Data START
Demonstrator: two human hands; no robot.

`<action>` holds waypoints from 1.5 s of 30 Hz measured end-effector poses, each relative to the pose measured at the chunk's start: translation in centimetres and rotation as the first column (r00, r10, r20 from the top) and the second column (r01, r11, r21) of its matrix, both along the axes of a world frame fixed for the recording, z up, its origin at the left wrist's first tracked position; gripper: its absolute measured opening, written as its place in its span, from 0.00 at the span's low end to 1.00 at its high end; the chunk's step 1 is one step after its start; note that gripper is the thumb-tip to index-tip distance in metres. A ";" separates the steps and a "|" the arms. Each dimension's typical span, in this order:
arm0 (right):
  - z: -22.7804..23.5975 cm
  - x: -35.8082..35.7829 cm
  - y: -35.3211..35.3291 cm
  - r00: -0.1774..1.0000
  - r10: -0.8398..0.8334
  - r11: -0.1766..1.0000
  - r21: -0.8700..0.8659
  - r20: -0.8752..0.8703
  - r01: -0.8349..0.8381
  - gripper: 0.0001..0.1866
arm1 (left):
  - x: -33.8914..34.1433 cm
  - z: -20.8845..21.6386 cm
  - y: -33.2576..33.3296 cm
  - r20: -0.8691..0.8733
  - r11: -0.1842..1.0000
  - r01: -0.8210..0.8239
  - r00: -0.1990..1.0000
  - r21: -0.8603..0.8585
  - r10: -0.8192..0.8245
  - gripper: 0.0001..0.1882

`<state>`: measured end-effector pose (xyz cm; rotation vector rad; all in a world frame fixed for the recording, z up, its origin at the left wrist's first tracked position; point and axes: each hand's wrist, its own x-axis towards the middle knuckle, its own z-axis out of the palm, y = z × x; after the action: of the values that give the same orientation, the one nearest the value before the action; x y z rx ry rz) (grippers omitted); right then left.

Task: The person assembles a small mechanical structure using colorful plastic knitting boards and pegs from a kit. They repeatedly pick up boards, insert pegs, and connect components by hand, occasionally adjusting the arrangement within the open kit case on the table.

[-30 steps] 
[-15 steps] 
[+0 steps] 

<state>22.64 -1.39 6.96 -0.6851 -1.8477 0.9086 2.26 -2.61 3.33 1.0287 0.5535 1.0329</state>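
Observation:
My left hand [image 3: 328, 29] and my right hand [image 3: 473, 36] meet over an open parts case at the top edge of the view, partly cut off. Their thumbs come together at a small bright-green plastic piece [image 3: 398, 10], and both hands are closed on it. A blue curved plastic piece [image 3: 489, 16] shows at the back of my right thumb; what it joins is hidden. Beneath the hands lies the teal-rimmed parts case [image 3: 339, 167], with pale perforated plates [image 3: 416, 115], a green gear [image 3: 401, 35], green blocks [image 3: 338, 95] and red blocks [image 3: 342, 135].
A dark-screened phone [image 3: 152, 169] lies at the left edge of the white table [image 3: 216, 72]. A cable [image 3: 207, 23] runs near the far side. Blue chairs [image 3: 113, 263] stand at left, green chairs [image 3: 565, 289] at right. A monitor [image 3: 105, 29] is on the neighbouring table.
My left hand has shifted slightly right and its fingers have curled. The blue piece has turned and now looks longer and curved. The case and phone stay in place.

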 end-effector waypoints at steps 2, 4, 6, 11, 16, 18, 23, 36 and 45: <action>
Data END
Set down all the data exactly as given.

Demonstrator: two human hands; no robot.

`<action>` holds waypoints from 1.5 s of 30 Hz measured end-effector poses, each relative to the pose measured at the chunk's start: translation in centimetres and rotation as the first column (r00, r10, r20 from the top) and the second column (r01, r11, r21) of its matrix, both along the axes of a world frame fixed for the recording, z up, its origin at the left wrist's first tracked position; gripper: its absolute measured opening, written as its place in its span, from 0.00 at the span's low end to 1.00 at its high end; the chunk's step 1 is one step after its start; note that gripper is the thumb-tip to index-tip distance in metres. A ";" separates the steps and a "|" the arms. Each dimension's typical span, in this order:
arm0 (right):
  - z: -22.7804..23.5975 cm
  - x: -35.8082..35.7829 cm
  - y: -35.3211..35.3291 cm
  - r00: -0.1774..1.0000
  - r10: -0.8398..0.8334
  - r11: -0.1766..1.0000
  - r21: -0.8700..0.8659
  - r20: -0.8752..0.8703
  - r01: -0.8349..0.8381
  - gripper: 0.0001..0.1866
arm1 (left):
  - x: -33.8914..34.1433 cm
  - z: -20.8845..21.6386 cm
  - y: -33.2576..33.3296 cm
  - r20: -0.8691..0.8733
  - r11: -0.1842..1.0000
  - r01: -0.8210..0.8239
  - r00: -0.1990..1.0000
  - r21: -0.8603..0.8585
  - r10: -0.8192..0.8245
  - gripper: 0.0001..0.1882

`<state>`: measured end-effector pose (xyz cm; rotation vector rad; all in a world frame fixed for the recording, z up, its origin at the left wrist's first tracked position; point and axes: each hand's wrist, its own x-axis towards the middle knuckle, its own z-axis out of the palm, y = z × x; after the action: of the values that give the same orientation, the one nearest the value before the action; x y z rx ry rz) (grippers omitted); right then left.

Task: The person assembles a small mechanical structure using colorful plastic knitting boards and pegs from a kit. They repeatedly pick up boards, insert pegs, and connect components by hand, occasionally adjusting the arrangement within the open kit case on the table.

[-30 steps] 
[-15 steps] 
[+0 steps] 

<state>22.64 -1.39 6.96 -0.6851 -1.8477 0.9086 2.26 -2.61 3.33 1.0287 0.5535 1.0329</state>
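Observation:
My left hand [image 3: 328, 29] and my right hand [image 3: 473, 36] meet over an open parts case at the top edge of the view, partly cut off. Their thumbs come together at a small bright-green plastic piece [image 3: 398, 10], and both hands are closed on it. A blue curved plastic piece [image 3: 489, 16] shows at the back of my right thumb; what it joins is hidden. Beneath the hands lies the teal-rimmed parts case [image 3: 339, 167], with pale perforated plates [image 3: 416, 115], a green gear [image 3: 401, 35], green blocks [image 3: 338, 95] and red blocks [image 3: 342, 135].
A dark-screened phone [image 3: 152, 169] lies at the left edge of the white table [image 3: 216, 72]. A cable [image 3: 207, 23] runs near the far side. Blue chairs [image 3: 113, 263] stand at left, green chairs [image 3: 565, 289] at right. A monitor [image 3: 105, 29] is on the neighbouring table.
My left hand has shifted slightly right and its fingers have curled. The blue piece has turned and now looks longer and curved. The case and phone stay in place.
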
 end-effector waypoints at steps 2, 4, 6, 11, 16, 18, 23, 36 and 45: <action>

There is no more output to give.